--- What to produce ---
For the material below, return exactly the lines starting at the one holding "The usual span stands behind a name" and ending at the one holding "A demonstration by", counting both as part of the range.

--- Data extract ---
====================
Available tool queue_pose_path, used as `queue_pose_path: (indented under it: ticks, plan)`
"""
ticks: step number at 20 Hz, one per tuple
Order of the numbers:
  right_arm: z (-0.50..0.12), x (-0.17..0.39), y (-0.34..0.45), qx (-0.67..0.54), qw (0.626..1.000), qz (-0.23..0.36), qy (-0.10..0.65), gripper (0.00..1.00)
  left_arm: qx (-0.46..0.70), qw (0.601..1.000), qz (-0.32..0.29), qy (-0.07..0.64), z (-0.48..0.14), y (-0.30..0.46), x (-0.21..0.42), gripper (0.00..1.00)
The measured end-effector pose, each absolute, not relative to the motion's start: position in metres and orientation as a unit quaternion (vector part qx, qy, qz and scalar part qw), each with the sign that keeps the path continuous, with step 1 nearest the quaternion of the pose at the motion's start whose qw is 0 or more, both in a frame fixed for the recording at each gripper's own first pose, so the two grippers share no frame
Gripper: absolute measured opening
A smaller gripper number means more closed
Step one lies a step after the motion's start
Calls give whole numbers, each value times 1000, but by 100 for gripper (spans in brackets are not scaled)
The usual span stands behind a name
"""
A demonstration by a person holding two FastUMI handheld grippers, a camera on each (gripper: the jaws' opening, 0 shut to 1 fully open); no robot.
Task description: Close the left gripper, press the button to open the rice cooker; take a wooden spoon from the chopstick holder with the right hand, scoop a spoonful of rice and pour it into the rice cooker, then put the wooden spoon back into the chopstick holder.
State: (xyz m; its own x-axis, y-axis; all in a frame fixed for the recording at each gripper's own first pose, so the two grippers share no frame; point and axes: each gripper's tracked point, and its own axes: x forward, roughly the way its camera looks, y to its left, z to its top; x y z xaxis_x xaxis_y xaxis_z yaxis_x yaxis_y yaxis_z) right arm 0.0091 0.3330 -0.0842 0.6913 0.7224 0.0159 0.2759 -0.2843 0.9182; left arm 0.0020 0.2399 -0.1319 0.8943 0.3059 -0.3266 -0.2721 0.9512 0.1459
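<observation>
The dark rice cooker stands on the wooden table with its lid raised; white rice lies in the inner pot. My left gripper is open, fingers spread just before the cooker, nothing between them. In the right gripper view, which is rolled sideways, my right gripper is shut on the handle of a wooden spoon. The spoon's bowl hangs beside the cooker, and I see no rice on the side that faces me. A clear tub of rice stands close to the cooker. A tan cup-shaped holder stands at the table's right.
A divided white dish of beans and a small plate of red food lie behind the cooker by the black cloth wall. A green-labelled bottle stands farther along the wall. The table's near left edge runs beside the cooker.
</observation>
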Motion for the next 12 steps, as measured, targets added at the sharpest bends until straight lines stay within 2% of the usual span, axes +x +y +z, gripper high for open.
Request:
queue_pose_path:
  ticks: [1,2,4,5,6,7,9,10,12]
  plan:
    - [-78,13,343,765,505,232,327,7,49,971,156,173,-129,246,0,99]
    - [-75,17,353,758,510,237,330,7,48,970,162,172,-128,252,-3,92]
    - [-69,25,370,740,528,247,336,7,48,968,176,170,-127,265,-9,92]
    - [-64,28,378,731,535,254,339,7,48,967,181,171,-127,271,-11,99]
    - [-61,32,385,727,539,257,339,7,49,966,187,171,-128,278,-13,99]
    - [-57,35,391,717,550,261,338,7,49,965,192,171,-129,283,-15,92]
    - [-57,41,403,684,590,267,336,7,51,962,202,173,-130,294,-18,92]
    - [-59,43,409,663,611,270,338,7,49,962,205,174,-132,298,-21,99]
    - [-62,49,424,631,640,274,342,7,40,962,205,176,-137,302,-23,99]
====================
--- Answer to the problem ---
The usual span stands behind a name
"""
A demonstration by a person holding two FastUMI handheld grippers, a camera on each (gripper: the jaws' opening, 0 shut to 1 fully open); no robot.

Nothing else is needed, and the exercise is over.